1.How to find best mutual fund?

A-There are series of steps through which best mutual funds can be chosen.
1.Check the past 10 years record of the fund.
2.Analyze the fund manager of that fund.
3.Risk and return profile of that fund.
4.Charges and expenses in that fund.
5.Read the objective statement of that fund.

2.What is best mutual fund in India?

A-Here is the list of some best mutual fund but analyze it properly.
Aditya Birla tax relief 96.
PGIM Ultra-short duration fund.
Nippon India Liquid Direct fund.
Parag Parikh multi-cap fund.
Axis Bluechip Direct plan

3.What are the best ELSS funds?

A-Aditya Birla tax relief 96.
Axis long term equity fund.
These are some tax-saving funds which has given good returns in the past.

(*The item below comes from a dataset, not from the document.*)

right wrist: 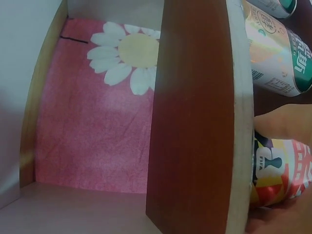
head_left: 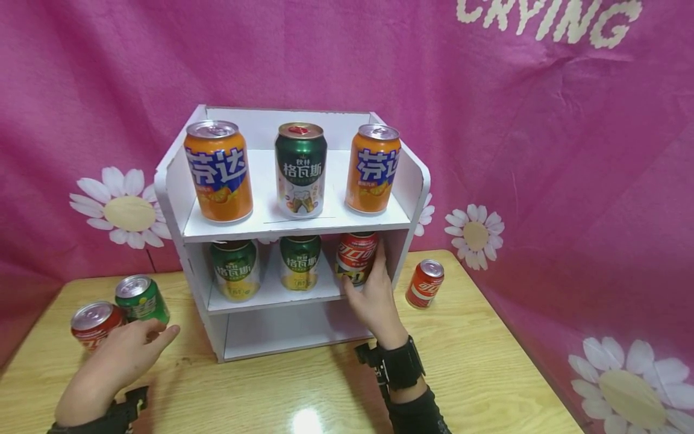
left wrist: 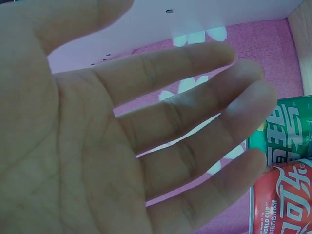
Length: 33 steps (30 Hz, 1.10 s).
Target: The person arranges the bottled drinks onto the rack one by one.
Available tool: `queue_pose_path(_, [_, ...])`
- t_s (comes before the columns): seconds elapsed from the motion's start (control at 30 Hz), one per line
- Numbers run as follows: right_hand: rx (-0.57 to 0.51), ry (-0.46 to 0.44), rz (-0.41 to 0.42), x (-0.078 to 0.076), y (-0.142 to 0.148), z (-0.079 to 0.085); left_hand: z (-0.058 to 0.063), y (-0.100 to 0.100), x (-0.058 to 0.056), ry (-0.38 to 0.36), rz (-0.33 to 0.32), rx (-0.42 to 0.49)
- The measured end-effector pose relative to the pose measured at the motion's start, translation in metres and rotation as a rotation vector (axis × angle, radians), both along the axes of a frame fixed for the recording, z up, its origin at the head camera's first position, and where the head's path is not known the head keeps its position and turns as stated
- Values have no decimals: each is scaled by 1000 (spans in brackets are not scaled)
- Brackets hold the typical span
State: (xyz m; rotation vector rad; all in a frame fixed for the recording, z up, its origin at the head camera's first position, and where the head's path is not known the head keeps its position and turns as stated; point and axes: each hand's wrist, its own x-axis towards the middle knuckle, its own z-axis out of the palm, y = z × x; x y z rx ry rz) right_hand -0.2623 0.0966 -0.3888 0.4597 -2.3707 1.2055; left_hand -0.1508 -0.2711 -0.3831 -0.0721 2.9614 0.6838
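Note:
In the head view my right hand (head_left: pixel 378 304) grips a red cola can (head_left: pixel 355 252) at the right end of the middle shelf, thumb on the near side. The right wrist view shows this can's lower part (right wrist: pixel 274 168) between thumb and fingers, at the shelf board's edge. Two green-and-yellow kvass cans (head_left: pixel 236 271) stand on the same shelf to its left. My left hand (head_left: pixel 116 361) hovers over the table at the left with its fingers apart. Near it are a red cola can (head_left: pixel 93 320) and a green can (head_left: pixel 145 303); its palm appears bare in the left wrist view.
A white three-level shelf (head_left: pixel 303 226) stands on the wooden table (head_left: pixel 238 398). Its top level bears two orange soda cans (head_left: pixel 222 181) with a green-and-white kvass can (head_left: pixel 301 175) between them. Another red cola can (head_left: pixel 425 284) stands right of the shelf. Pink cloth (head_left: pixel 515 150) hangs behind.

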Motion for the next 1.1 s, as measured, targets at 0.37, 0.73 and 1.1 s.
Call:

4.What are these liquid funds?

A-Liquid funds are the funds that invest in government securities of up to 91 days of maturity. It is safe and has a lower risk.
It also gives more returns than saving account of 7% and provides liquidity like it.

5.What are the best mutual fund of growth option?

A-1.Motilal Oswal Multicap 35 Fund Regular-Growth.
2.DSP Equity Opportunities Fund-Growth.
3.SBI Bluechip Fund-Growth.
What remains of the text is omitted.